• **Problem to work on**: With the pictures left out, reproduce exactly the lines from the one containing "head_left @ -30" through the final line of the entries.

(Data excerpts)
-- Opening Marker --

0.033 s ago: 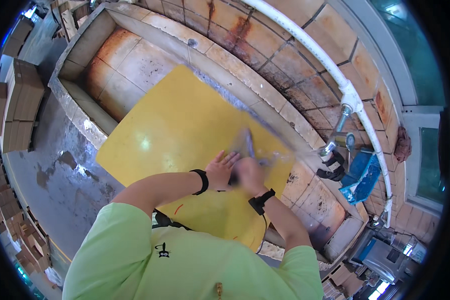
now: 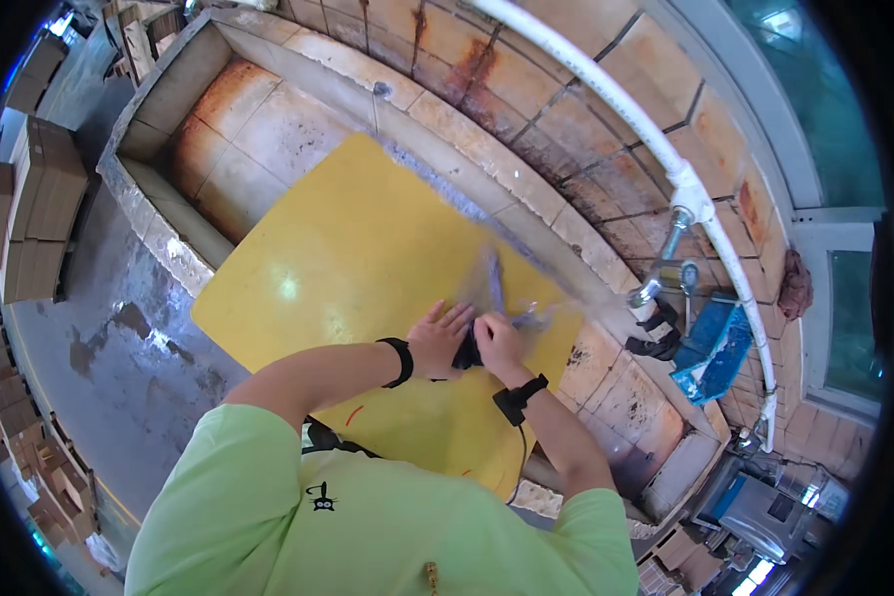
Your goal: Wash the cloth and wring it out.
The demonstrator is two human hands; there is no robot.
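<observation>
My left hand (image 2: 441, 340) lies on the yellow board (image 2: 298, 248), fingers stretched out, its fingertips beside a small black item (image 2: 467, 352). Close against the other side of that item, my right hand (image 2: 500, 342) is closed in a fist around what looks like a clear plastic bag (image 2: 482, 288). Bluish-purple strips (image 2: 497, 281) show in the crumpled plastic, which fans out beyond and to the right of the fist. What exactly the black item is, I cannot tell; the fingers partly cover it.
Beneath the board runs a long tiled trough (image 2: 268, 119) with rust stains. A tap (image 2: 648, 293) on a white pipe (image 2: 606, 84) stands at the right, near a blue holder (image 2: 713, 348). Cardboard boxes (image 2: 45, 209) are stacked on the wet floor at the left.
My right hand, smeared by motion before, now shows sharply in nearly the same spot. The plastic beside it has shifted slightly. My left hand has stayed in place.
</observation>
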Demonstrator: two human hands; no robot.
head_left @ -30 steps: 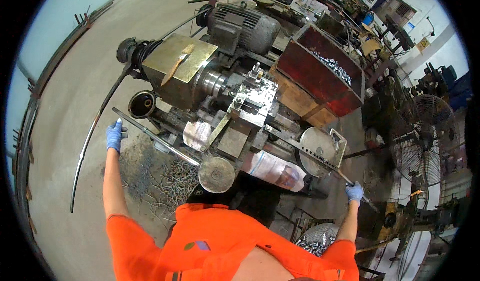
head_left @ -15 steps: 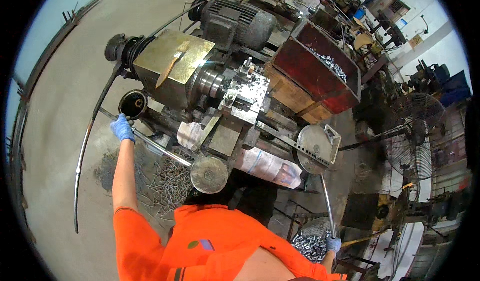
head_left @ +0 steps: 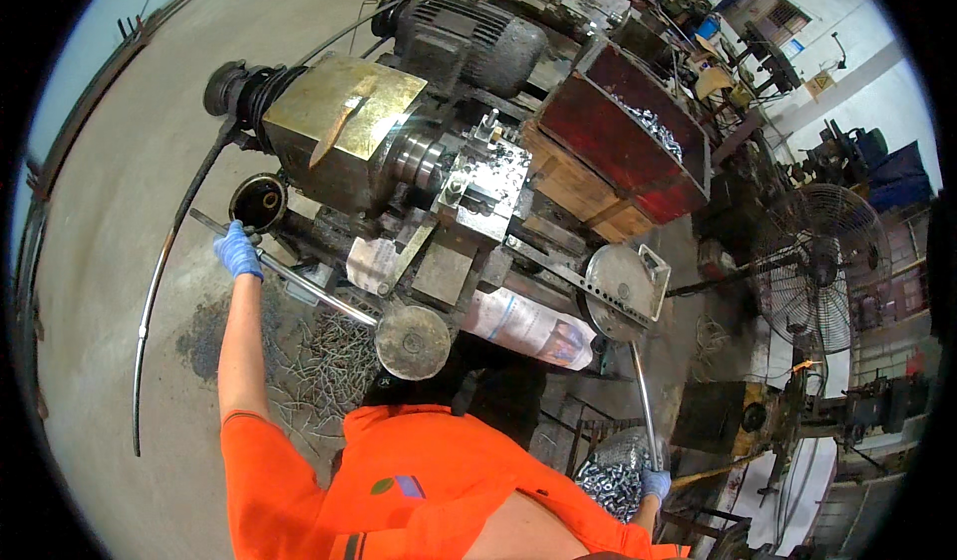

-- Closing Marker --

• **Response area**:
head_left @ -30 steps: 
head_left @ -15 steps: 
head_left @ +0 steps: 

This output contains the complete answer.